→ **PROBLEM STATEMENT**
From top to bottom, print the listing word for word and skip any pictures it contains.

→ **COLLECTED MATERIAL**

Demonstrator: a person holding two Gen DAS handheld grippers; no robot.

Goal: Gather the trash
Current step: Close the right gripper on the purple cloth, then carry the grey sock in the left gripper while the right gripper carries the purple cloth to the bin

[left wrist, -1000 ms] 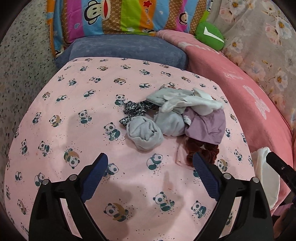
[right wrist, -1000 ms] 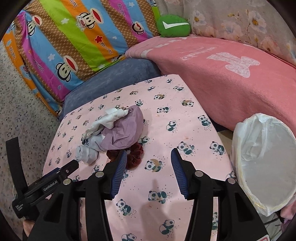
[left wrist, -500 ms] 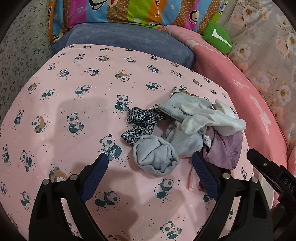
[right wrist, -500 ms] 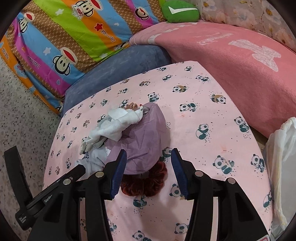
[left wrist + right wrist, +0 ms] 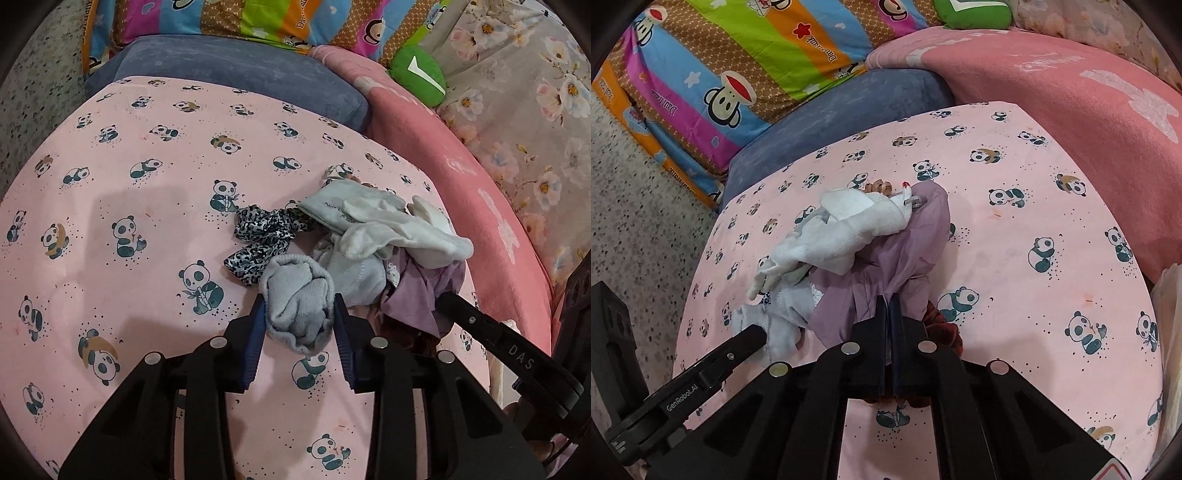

→ **RESULT**
Demonstrator: a person holding two Gen DAS handheld grippers; no robot.

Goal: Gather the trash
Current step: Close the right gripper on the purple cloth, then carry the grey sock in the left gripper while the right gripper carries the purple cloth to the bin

[left wrist, -1000 ms] 
[right wrist, -1000 ms] 
[left wrist, -500 ms] 
[right wrist, -500 ms] 
[left wrist + right wrist, +0 ms] 

Now the answer is complete.